I'd certainly like to shorten copyright terms (although this is a more complicated issue than it's often given credit for), but it's not hard to imagine a retroactive copyright law that does qualify as providing "limited Times." A 70 year term that takes effect an arbitrary time after creation is technically a limited time. One could argue whether it's truly limited, but you could add a limit on the time before the start of the enforcement to achieve that.

It's already been established that extensions are legal as long as the terms are limited at each point. This is unfortunate, but I think the logic is correct. This is something that needs to be corrected at the Congressional level.

Comment Re:Bah. This was the correct decision. (Score 1) 380

I agree this is a bad practice, however neither of your points is flatly true. The first is arguable---after all, the very logic behind copyright is that keeping something out of the public domain can be beneficial. One could certainly and reasonably argue that there may be cases in which removal from the public domain has a similar benefit. Your second point is only true for particular laws, it would be quite possible that restrictions on retroactive copyright (or whatever one wants to call it) could ensure that it is only for a limited time.

There certainly are problems, and I don't see how yanking works out of the public domain could possibly be a good idea, but I also don't see that it's inherently unconstitutional. Unfortunately.

Comment Re:Sorry, what was the problem? (Score 1) 202

The purpose of honoring precedent is not for judicial expediency so much as providing stability and predictability in the judicial system. Without a strong respect for precedent, it would be nearly impossible to understand how the laws are going to be interpreted. Since the interpretation and application of those laws is often complicated, lawyers and decision makers need to be able to expect that future rulings will be similar to past rulings.

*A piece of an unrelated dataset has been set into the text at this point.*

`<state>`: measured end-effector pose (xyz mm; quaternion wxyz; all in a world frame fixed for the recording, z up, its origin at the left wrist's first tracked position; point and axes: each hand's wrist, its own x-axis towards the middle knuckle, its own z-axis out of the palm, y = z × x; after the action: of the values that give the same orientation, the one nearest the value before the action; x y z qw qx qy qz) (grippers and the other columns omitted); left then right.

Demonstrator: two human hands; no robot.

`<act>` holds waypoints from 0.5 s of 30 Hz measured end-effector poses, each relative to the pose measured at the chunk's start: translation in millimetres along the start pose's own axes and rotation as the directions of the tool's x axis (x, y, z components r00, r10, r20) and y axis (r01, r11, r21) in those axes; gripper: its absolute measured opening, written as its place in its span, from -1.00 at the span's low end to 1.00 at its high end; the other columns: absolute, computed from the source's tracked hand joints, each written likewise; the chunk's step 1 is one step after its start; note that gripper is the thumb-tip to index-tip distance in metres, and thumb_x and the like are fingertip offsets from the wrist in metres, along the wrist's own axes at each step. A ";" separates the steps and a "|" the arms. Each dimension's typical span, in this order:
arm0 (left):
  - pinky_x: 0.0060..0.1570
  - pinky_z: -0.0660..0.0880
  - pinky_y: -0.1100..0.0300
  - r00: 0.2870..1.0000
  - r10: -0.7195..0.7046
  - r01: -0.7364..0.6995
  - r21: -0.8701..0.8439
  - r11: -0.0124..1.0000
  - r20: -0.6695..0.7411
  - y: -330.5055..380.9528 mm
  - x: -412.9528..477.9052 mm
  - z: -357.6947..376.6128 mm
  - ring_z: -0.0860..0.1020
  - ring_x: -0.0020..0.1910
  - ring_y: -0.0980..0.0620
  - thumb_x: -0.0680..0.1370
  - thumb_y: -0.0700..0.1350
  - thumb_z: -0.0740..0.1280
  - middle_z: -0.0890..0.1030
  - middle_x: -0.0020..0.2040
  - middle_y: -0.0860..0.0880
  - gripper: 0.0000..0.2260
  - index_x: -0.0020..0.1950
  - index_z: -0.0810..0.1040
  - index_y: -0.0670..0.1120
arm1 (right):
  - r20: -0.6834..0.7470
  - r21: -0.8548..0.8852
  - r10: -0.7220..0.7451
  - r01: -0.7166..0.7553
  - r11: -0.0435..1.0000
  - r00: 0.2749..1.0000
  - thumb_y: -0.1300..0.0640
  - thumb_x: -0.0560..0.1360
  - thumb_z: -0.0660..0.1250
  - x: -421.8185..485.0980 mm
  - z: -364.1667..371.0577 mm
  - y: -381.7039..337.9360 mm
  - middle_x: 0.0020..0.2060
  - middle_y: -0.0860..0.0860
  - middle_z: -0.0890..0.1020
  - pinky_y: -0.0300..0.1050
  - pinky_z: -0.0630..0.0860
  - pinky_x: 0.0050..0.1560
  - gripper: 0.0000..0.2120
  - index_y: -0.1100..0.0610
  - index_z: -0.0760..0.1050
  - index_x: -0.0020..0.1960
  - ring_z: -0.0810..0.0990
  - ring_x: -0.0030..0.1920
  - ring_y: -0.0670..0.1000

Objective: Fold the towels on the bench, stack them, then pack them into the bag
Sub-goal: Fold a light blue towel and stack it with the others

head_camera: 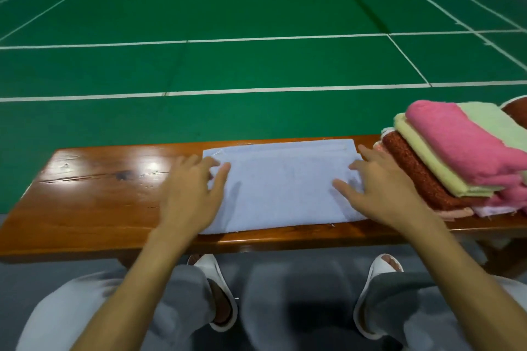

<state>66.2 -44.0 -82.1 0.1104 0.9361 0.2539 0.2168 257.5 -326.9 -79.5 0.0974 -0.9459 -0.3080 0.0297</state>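
Note:
A pale blue towel (281,179) lies flat and folded into a rectangle on the wooden bench (94,194). My left hand (191,191) rests on its left edge with fingers spread and straight. My right hand (379,188) presses flat on its right edge, fingers also spread. To the right sits a pile of towels (456,162): a pink one (467,142) on top, with pale green, pale yellow and dark red ones beneath it. No bag is in view.
The bench's left half is bare glossy wood. Beyond the bench stretches a green court floor (228,65) with white lines. My knees and white slippers (219,293) are below the bench's near edge.

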 end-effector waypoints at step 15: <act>0.61 -0.28 -0.13 0.924 0.087 -0.131 0.094 0.987 0.372 12.8 -4.2 85.3 -0.33 0.64 -0.05 0.59 0.34 -0.31 -0.24 0.67 0.05 -0.31 0.69 -0.15 0.11 | 0.069 -0.062 -0.174 0.178 0.982 0.982 -0.43 0.55 -0.32 26.6 74.3 -32.7 0.65 -0.06 -0.23 0.19 -0.24 0.61 -0.25 -0.14 -0.21 0.67 -0.30 0.64 0.03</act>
<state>107.8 -65.2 -154.7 0.0887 0.9776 0.1886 0.0287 251.5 -273.0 -145.5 0.0575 -0.9163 -0.3943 0.0405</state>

Of course, you are correct that precedent is not strictly binding, but to have rulings in two identical cases be different is quite exceptional, and it a higher court has previously considered the issue, the appeals court is almost certain to follow. As the appeals ladder is climbed, reversals are increasingly rare, to the point that Supreme Court reversals are newsworthy events.

No two cases are identical, but when the facts in a case are determined to be materially the same as those in other cases, it's a pretty good bet that the former ruling will be mirrored.

Comment Re:Conclusion (Score 1) 185

every time the jackpot goes up into the $200 million range with poor schmoes buying hundreds of dollars worth of tickets. Congratulations, dude: you just increased your odds of winning from nearly impossible to still nearly impossible.

That's the part I don't understand. Although I virtually never do it, I can understand buying one ticket. Your first ticket converts your odds of winning from exactly zero to almost zero. The second ticket is just degrees of almost zero.

And yes, of course each ticket has the same probability of winning, so you do get the same increase in odds for that second ticket. However, those odds are terrible, so doubling your near-zero odds of winning isn't a rational move. The first ticket provides that unquantifiable excitement / entertainment value. The second is just throwing money away.